:: PROBLEM STATEMENT ::
The whole of the data is to be reproduced exactly.
━━━━━━━━━━
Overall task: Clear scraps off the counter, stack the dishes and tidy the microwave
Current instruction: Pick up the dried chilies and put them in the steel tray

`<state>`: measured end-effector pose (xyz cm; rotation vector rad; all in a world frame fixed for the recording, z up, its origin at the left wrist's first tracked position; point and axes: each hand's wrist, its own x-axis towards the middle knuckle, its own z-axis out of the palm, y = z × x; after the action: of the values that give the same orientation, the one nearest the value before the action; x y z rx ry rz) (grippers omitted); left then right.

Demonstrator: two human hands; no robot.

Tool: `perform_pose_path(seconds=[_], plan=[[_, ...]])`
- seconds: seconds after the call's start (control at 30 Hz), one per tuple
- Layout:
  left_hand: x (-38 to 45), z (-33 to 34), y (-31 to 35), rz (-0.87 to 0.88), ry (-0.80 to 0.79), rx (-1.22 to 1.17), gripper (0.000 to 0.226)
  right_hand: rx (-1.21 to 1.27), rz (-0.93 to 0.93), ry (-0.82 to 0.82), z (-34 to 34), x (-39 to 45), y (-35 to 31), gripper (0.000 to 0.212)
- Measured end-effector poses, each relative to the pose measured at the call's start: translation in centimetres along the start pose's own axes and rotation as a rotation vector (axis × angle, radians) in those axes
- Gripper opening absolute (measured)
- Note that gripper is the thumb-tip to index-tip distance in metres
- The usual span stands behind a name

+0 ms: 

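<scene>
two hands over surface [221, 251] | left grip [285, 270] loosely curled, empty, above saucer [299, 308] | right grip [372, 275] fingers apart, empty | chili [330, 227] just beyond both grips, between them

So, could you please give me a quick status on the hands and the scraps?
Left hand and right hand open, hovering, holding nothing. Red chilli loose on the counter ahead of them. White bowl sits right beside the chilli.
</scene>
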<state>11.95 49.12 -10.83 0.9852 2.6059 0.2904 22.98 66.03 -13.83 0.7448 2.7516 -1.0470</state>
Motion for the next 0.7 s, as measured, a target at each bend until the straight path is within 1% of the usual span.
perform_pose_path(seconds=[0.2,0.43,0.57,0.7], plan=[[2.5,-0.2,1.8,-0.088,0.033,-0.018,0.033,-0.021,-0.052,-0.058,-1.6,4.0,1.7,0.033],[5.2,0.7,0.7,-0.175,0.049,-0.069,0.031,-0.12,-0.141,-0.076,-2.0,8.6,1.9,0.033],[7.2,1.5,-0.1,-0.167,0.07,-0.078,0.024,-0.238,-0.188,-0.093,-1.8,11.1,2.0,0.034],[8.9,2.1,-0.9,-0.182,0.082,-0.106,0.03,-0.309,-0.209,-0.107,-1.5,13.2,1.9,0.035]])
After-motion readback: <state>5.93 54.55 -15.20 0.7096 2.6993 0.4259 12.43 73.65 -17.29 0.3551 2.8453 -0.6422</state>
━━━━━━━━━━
:: RESULT OF THIS EXERCISE ::
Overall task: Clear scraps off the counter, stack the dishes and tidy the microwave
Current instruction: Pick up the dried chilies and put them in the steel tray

`<state>`: measured end-effector pose (xyz cm; rotation vector rad; all in a world frame fixed for the recording, z up, its origin at the left wrist's first tracked position; point and axes: each hand's wrist, its own x-axis towards the middle knuckle, its own z-axis out of the palm, y = z × x; after the action: of the values that give the same orientation, the one nearest the value before the action; x y z rx ry rz) (grippers omitted); left then right.

Demonstrator: two human hands; no robot.

Tool: `perform_pose_path(seconds=[_], plan=[[_, ...]])`
- seconds: seconds after the call's start (control at 30 Hz), one per tuple
- Layout:
  left_hand: x (-38 to 45), z (-33 to 34), y (-31 to 35), rz (-0.87 to 0.88), ry (-0.80 to 0.79), rx (-1.22 to 1.17), gripper (0.000 to 0.226)
  right_hand: rx (-1.21 to 1.27), rz (-0.93 to 0.93), ry (-0.82 to 0.82), z (-34 to 34), x (-39 to 45), y (-35 to 31), gripper (0.000 to 0.212)
- Measured end-effector poses, each relative to the pose measured at the call's start: translation in centimetres along the start pose's own axes and rotation as a rotation vector (axis × angle, radians) in those axes
- Gripper opening absolute (measured)
- Note that gripper is the thumb-tip to index-tip distance in metres
- The usual span stands behind a name

+0 ms: 

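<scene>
two hands over surface [221, 251] | left grip [285, 270] loosely curled, empty, above saucer [299, 308] | right grip [372, 275] fingers apart, empty | chili [330, 227] just beyond both grips, between them

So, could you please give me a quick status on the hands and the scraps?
Left hand and right hand open, hovering, holding nothing. Red chilli loose on the counter ahead of them. White bowl sits right beside the chilli.
</scene>
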<state>11.95 49.12 -10.83 0.9852 2.6059 0.2904 22.98 66.03 -13.83 0.7448 2.7516 -1.0470</state>
Motion for the next 0.7 s, as measured, a target at each bend until the straight path is within 1% of the usual span.
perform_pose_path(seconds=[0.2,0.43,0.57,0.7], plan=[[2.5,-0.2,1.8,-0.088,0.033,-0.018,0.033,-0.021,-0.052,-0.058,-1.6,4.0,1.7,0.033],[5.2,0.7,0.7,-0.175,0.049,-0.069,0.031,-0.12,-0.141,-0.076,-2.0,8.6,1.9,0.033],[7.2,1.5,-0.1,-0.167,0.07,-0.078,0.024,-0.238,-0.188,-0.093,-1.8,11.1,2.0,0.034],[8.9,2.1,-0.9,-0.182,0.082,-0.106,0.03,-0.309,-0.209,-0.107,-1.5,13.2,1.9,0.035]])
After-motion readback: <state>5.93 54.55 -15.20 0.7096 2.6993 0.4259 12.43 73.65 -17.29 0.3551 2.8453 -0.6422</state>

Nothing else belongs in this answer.